“Kowe percaya surga ra, mas? [Kamu percaya surga nggak, mas?] ” tanya Siti kepada suaminya, Bagus. “Aku ra percaya surga, sing tak percayani gur laut. [Aku tidak percaya surga, aku hanya percaya pada lautan]” jawab Bagus.
Siti dan Bagus adalah sepasang suami-istri. Untuk mencukupi kebutuhan hidup keluarganya, Bagus bekerja sebagai nelayan. Demi menunjang pekerjaan, ia membeli perahu baru dengan cara berutang. Namun apes. Laut yang ia yakini, jadi tempat yang menghempaskan mimpi-mimpinya. Saat melaut, Bagus kecelakaan. Ibaratnya, sudah jatuh tertimpa tangga. Perahunya hilang, Bagus mengalami kelumpuhan.
Tanggungan utang, uang sekolah Bagas – anak mereka, dan biaya harian keluarga, memaksa Siti memeras keringat. Di siang hari, Siti dan Darmi – mertuanya – berjualan peyek jingking di Pantai Parangtritis. Malam harinya, Siti menjadi pemandu karaoke. Pilihannya itulah yang membuat kehidupannya penuh dengan konflik.
Yap, tiga paragraf di atas merupakan secuil kisah dari film Siti. Film yang disutradari oleh Eddie Cahyono ini, Sabtu (26/12/2015) diputar di Sinema Akhir Tahun, bersama empat judul lainnya. Acara yang dihelat oleh Himpunan Mahasiswa Film dan Televisi (HIMAFISI) Institut Seni Indonesia (ISI) Solo itu, turut menghadirkan sang film maker.
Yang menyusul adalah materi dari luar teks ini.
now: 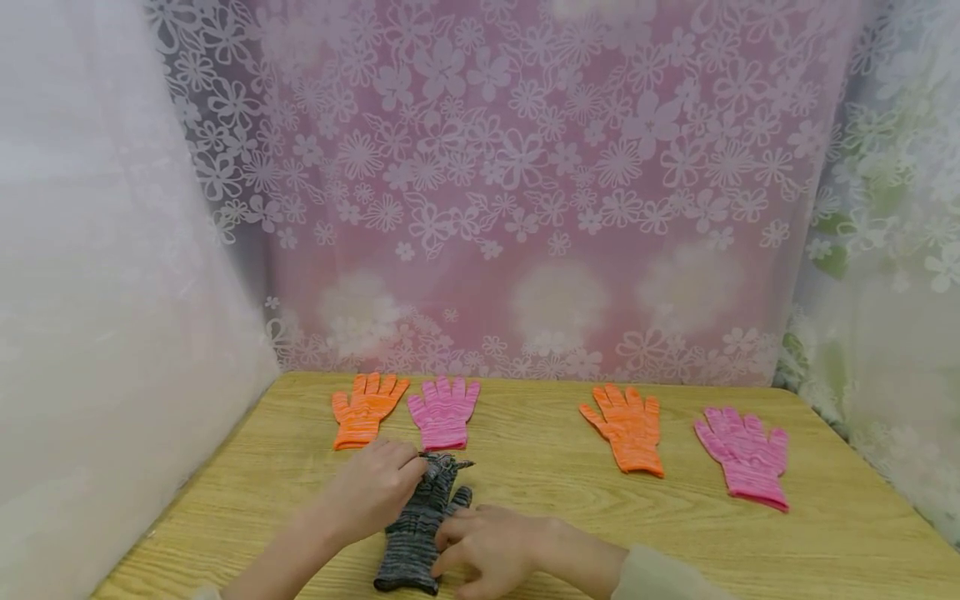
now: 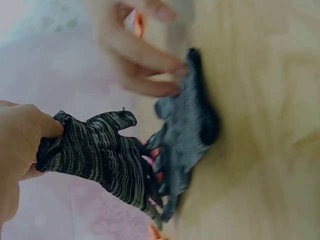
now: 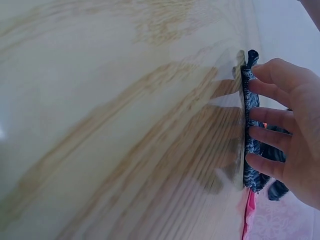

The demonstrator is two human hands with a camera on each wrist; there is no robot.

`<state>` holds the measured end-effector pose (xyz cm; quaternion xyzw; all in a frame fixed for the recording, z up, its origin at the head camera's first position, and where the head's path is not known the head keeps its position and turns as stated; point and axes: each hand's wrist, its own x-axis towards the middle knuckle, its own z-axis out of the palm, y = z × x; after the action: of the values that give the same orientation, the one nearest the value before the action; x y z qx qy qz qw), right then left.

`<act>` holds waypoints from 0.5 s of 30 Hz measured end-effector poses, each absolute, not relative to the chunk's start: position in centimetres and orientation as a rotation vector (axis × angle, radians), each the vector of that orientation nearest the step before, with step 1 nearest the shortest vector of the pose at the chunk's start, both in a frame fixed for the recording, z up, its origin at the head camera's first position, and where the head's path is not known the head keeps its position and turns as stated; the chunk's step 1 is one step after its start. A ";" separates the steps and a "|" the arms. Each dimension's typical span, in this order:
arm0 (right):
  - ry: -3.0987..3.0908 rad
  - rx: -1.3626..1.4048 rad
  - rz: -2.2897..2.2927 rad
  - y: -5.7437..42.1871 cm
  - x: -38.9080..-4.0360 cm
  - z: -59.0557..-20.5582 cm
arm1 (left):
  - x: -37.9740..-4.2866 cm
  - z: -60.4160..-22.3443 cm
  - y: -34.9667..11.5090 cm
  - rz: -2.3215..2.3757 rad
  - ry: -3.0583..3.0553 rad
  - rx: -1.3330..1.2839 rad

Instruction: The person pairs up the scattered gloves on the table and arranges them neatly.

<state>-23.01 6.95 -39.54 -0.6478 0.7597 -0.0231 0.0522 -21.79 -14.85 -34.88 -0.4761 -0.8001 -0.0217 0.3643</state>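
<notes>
My left hand point(image 1: 375, 483) pinches the cuff of a black-and-grey knit glove point(image 2: 107, 155), raised off the table with its fingers hanging down. In the left wrist view its fingertips meet those of a second black-and-grey glove point(image 1: 412, 533), which lies on the table with its cuff toward me. My right hand point(image 1: 495, 546) rests over the right side of that lying glove. The right wrist view shows the right hand's fingers point(image 3: 272, 120) spread and slightly bent, touching the glove without gripping it. From the head, my left hand hides part of the raised glove.
Behind the dark gloves lie an orange glove point(image 1: 367, 410) and a pink glove point(image 1: 444, 414) side by side. Farther right are another orange glove point(image 1: 628, 429) and another pink glove point(image 1: 746, 457). Flower-patterned curtains point(image 1: 525, 192) surround the wooden table point(image 1: 547, 479) at the back and sides.
</notes>
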 end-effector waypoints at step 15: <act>2.278 -2.056 -0.120 7.5 -23.0 -39.5 | -20.2 -37.2 -14.8 -0.375 -2.332 -1.301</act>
<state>-23.02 7.47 -39.48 -0.6691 0.7413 -0.0390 0.0352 -20.20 -14.84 -37.20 -0.4707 -0.8435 -0.1356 0.2205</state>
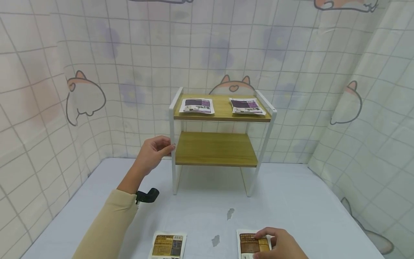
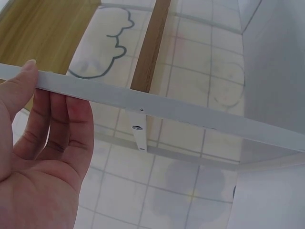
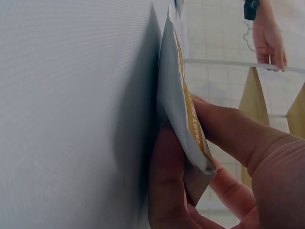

Eddie menuturkan, ide pembuatan Siti berawal saat ia menerima informasi tentang karaoke ilegal di Parangtritis yang ditutup polisi. Penutupan tempat hiburan itu dikarenakan salah satu pemandu karaoke yang berumur 18 tahun, meninggal akibat menenggak minuman oplosan.
“Dari situ awal ide pembuatan Siti. Kemudian saya mengembangkan ceritanya, yang didasari pertanyaan dalam hidup saya, ‘Untuk siapa sih kita hidup?’” kata Eddie di Gedung F Kampus 1 ISI Solo. Eddi membeberkan, Siti dibuat hitam-putih supaya mencerminkan karakter Siti.
“Setengah bulan sebelum syuting, saya memutuskan film ini harus hitam-putih. Karena saya merasa karakter Siti yang depresi, hidup Siti yang tidak berwarna, bisa diwakili lewat hitam-putih,” terangnya.
Selain Siti, film yang diputar di Sinema Akhir Tahun antara lain Kunjungan Spesial (sutradara Zen Al Ansory), Salam dari Anak-anak Tergenang (sutradara Gilang Bayu Santosa), Ilusi (karya Sito Fossy Biosa), dan Ambyar (sutradara Jeihan Angga).
Sinema Akhir Tahun adalah program kerja terakhir HIMAFISI. Ketua HIMAFISI, Dimas DW, menjelaskan, kelima film yang diputar merupakan karya yang layak tonton di 2015 ini. “Kelimanya merupakan film yang bagus dalam hal distribusi dan pendanaan, serta berhasil meraih prestasi,” urainya.